On Fri, Sep 30, 2011 at 1:11 PM, Jakub Jelinek <[email protected]> wrote:
> On Fri, Sep 30, 2011 at 12:33:07PM +0200, Richard Guenther wrote:
>> > + low = build_int_cst (TREE_TYPE (exp), 0);
>> > + high = low;
>> > + in_p = 0;
>> > + strict_overflow_p = false;
>> > + is_bool = TREE_CODE (TREE_TYPE (exp)) == BOOLEAN_TYPE;
>>
>> Effective boolean are also TYPE_PRECISION () == 1 types.
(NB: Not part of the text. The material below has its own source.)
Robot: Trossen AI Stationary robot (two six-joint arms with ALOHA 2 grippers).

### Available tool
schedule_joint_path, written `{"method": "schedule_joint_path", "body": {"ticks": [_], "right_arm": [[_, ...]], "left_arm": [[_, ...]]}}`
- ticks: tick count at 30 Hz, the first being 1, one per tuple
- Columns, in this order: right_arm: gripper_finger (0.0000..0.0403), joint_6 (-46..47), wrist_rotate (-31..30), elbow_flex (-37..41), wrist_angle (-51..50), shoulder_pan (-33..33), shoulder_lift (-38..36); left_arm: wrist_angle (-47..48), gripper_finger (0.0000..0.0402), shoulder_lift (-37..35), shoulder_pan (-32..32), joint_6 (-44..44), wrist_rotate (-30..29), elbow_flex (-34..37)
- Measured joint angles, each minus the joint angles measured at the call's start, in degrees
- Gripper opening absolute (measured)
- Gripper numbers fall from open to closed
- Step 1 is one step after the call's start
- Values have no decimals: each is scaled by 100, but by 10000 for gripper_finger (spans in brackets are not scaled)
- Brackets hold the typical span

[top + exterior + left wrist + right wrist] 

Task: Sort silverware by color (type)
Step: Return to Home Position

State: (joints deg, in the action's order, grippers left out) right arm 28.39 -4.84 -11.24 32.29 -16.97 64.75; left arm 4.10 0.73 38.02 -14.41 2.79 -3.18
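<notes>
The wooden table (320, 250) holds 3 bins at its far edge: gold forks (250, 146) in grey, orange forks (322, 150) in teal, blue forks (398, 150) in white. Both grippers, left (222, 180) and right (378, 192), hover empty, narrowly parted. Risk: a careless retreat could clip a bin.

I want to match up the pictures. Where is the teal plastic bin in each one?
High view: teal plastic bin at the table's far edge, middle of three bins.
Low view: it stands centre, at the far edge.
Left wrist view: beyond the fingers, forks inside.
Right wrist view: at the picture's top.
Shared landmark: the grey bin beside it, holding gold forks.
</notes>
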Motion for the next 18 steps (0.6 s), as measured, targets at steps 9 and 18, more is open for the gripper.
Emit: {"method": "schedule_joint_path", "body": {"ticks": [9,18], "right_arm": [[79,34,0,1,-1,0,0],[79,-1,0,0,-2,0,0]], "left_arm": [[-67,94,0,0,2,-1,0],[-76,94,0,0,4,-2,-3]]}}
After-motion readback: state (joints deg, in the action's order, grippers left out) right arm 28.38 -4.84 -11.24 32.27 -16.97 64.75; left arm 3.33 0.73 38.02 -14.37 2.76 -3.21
Remember
>> we don't preserve conversions from BOOLEAN_TYPE to such types.
>
> I can replace these with TYPE_PRECISION (TREE_TYPE (exp)) == 1;
> checks if you prefer, though maybe it would need to also do
> && TYPE_UNSIGNED (TREE_TYPE (exp)), at least if different operands of
> the | have different inner 1-bit signedness we could not merge them.
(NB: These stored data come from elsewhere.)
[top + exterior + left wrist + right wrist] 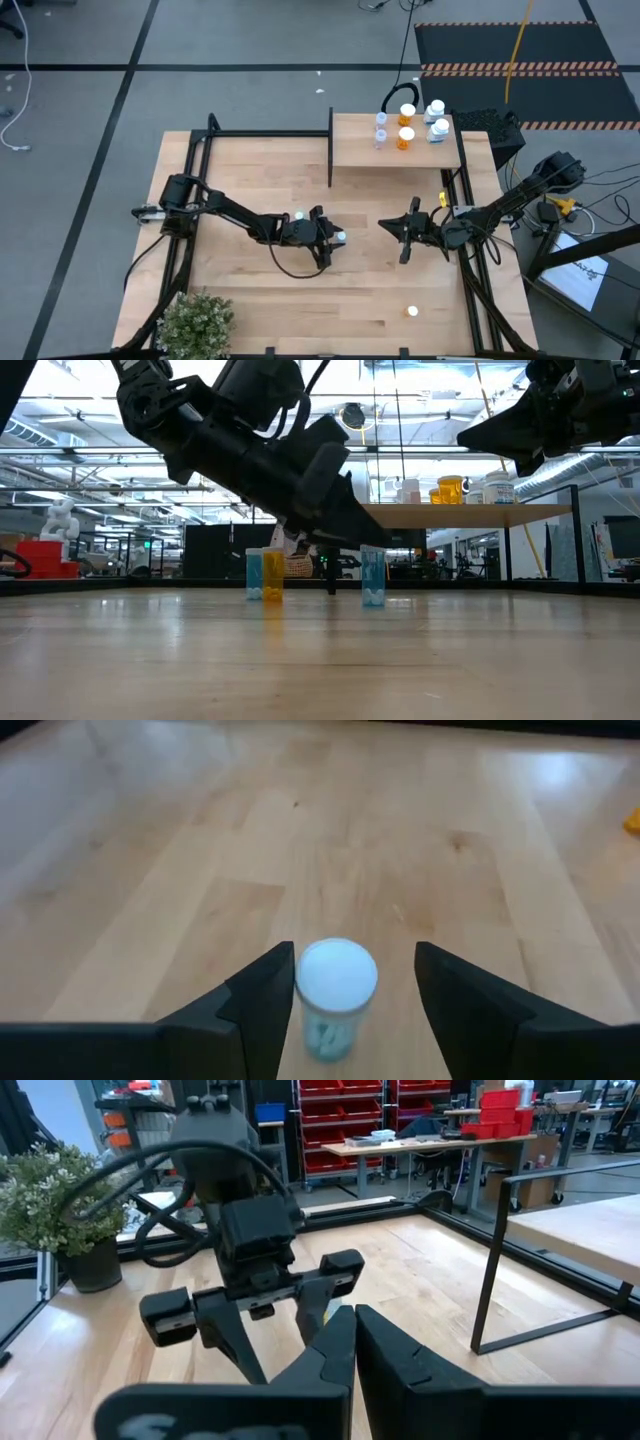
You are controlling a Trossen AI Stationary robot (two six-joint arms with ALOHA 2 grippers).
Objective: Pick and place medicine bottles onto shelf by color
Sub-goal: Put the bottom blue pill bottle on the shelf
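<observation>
Where shelving (red bins) (345,1120) lines the room, light-wood tabletop (260,300) gleams.

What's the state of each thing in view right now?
Left gripper: open, fingers either side of a blue bottle, gap on one side.
Blue bottle: upright on the table, capped.
Right gripper: shut, empty, above the table.
Shelf: holds six bottles, all upright.
Orange bottle: upright on the table near the front edge.
Plant: upright at the front left corner.
</observation>
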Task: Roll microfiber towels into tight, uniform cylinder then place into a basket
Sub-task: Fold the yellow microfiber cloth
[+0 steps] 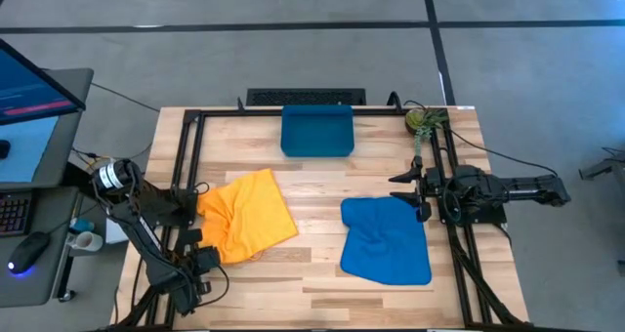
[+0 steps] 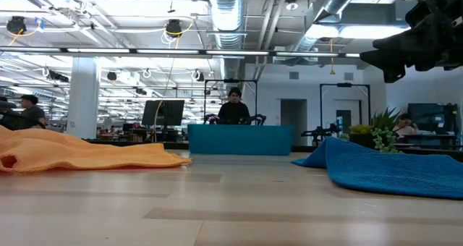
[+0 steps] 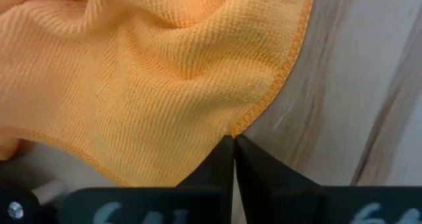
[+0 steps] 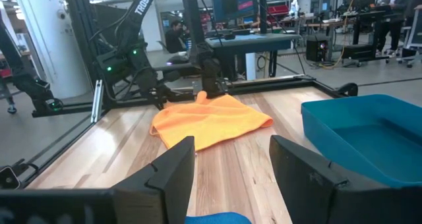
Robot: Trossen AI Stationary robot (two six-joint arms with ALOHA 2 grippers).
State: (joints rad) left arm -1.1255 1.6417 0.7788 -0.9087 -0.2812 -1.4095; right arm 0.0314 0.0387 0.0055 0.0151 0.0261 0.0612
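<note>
With the left gripper (image 3: 234,145) pinched shut on the hem of the orange towel (image 1: 249,215) at the table's left, fold evenly; the right gripper (image 4: 231,165) waits wide above the blue towel (image 1: 386,239).

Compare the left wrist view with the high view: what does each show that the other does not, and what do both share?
Only the left wrist view shows the left gripper pinched shut on the orange towel's stitched hem. Only the high view shows the blue towel, basket, plant and open right gripper above the table. Both show the orange towel on wood.
</note>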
The canonical test for boolean-kind types is now
TREE_CODE (TREE_TYPE (exp)) == BOOLEAN_TYPE
|| TYPE_PRECISION (TREE_TYPE (exp)) == 1
Ada for example has non-1-precision BOOLEAN_TYPEs. But, see
very below.
>> > + CASE_CONVERT:
>> > + is_bool |= TREE_CODE (TREE_TYPE (arg0)) == BOOLEAN_TYPE;
>>
>> Likewise. Though I wonder why !=? Does it matter whether the extension
>> sign- or zero-extends?
>
> I think the |= is needed, this loop follows through not just casts, but
> then also through the comparisons and again through casts.
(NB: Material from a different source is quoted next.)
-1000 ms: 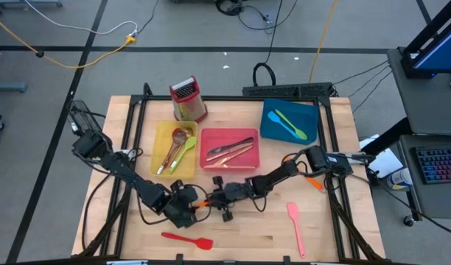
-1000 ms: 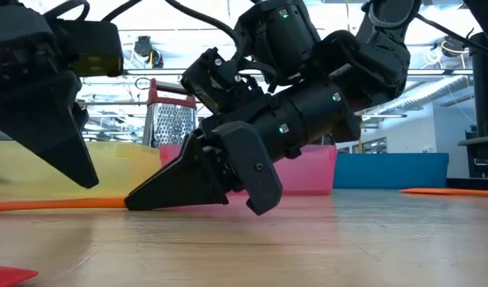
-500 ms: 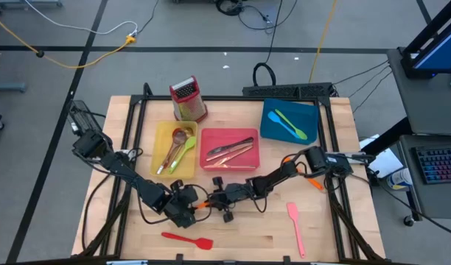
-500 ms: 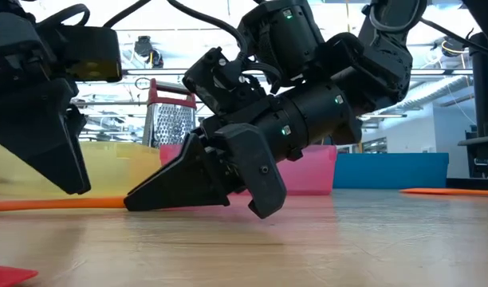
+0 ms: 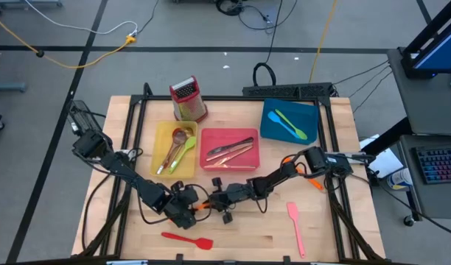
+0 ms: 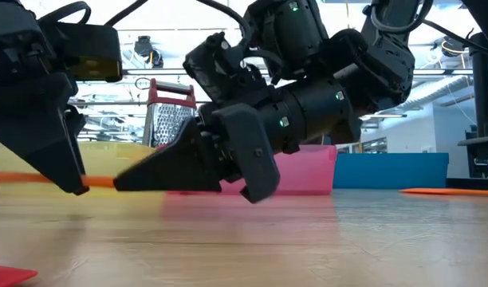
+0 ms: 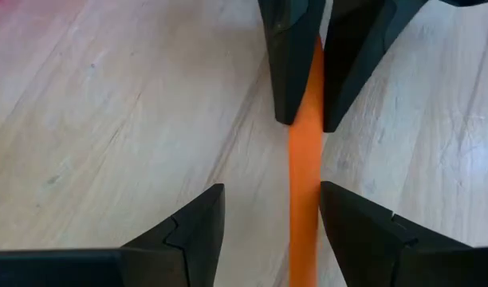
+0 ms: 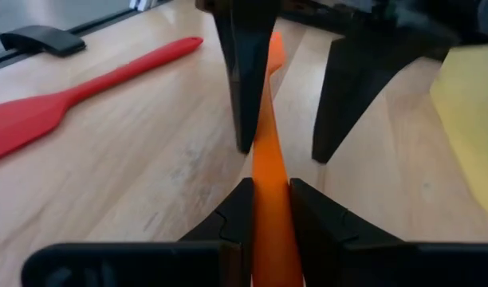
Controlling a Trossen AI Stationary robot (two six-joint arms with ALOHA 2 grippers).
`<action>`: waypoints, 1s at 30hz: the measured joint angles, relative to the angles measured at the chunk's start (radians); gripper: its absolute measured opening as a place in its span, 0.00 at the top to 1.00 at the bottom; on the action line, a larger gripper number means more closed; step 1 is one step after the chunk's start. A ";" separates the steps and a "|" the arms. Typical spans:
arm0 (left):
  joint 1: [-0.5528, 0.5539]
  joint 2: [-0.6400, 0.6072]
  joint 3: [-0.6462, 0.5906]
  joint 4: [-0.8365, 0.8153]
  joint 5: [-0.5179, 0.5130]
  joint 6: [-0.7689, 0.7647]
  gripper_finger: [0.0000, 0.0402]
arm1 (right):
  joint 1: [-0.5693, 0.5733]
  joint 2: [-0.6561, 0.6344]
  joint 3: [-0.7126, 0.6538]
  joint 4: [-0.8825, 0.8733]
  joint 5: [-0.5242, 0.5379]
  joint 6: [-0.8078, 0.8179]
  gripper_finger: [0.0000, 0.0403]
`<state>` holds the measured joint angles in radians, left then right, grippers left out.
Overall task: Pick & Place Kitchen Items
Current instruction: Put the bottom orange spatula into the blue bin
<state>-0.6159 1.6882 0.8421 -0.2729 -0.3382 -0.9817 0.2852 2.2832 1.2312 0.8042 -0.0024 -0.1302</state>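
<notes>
Where the two arms meet near the front middle of the table [image 5: 336, 243], as seen from above, the right gripper [image 5: 213, 199] pinches an orange utensil [image 5: 201, 205] whose long axis runs roughly left to right along the table, its free end reaching into the left gripper [image 5: 190, 207], whose fingers stand spread around it; behind them a yellow tray [image 5: 165, 133], a pink tray [image 5: 209, 157] and a blue tray [image 5: 270, 118] hold more utensils, a box grater [image 5: 187, 99] stands at the back edge, a red spatula [image 5: 187, 238] lies near the front edge, and a pink spatula [image 5: 294, 227] lies toward the front right corner; grey floor with cables surrounds the table.

From table height, the orange utensil [image 6: 96, 182] lies level and clear of the wood, gripped by the right gripper [image 6: 128, 180]; the left gripper [image 6: 64, 187] points down beside it; a bright workshop with ceiling rails shows behind.

In the left wrist view, the orange utensil [image 7: 304, 167] runs straight away between the left fingers [image 7: 188, 231], which stand apart from it, to the right arm's fingers [image 7: 288, 72] closed on it; pale wood planks lie beneath.

In the right wrist view, the right fingers [image 8: 236, 211] press on the orange utensil [image 8: 266, 171]; the red spatula [image 8: 76, 96] lies aslant nearby.
</notes>
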 joint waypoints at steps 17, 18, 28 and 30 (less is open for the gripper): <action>-0.002 0.000 0.000 0.015 0.007 0.018 0.68 | -0.002 -0.003 0.002 0.074 0.007 -0.017 0.86; -0.002 0.000 0.000 0.015 0.007 0.018 0.71 | -0.002 -0.003 0.002 0.073 0.009 -0.017 0.86; -0.002 0.001 0.000 0.016 0.002 0.019 0.95 | -0.003 -0.005 0.004 0.050 0.010 0.010 0.75; -0.002 0.001 -0.001 0.013 -0.012 0.020 0.93 | -0.003 -0.005 0.004 0.050 0.008 0.021 0.70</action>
<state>-0.6182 1.6894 0.8413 -0.2601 -0.3502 -0.9616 0.2821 2.2784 1.2350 0.8547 0.0058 -0.1097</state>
> It doesn't matter if the types or casts inside of the comparison argument
> are bool or not (and likely they will not be), yet we don't want to stop
> iterating because of that.
> It wants to reconstruct ranges from what e.g. fold in fold_range_test
> already created before, so stuff like
> (int) (((unsigned) x - 64U) <= 31U)
> for + [64, 95] range.
>
>> > + if (integer_onep (range_binop (LT_EXPR,
>> > integer_type_node,
>> > + p->low, 0, q->low, 0)))
>>
>> that's just
>>
>> tem = fold_binary (LT_EXPR, boolean_type_node, p->low, q->low);
>> if (tem && integer_onep (tem))
>> return -1;
>
> Ok, can change that.
>
>> which avoids building the LT_EXPR tree if it doesn't fold. Similar below.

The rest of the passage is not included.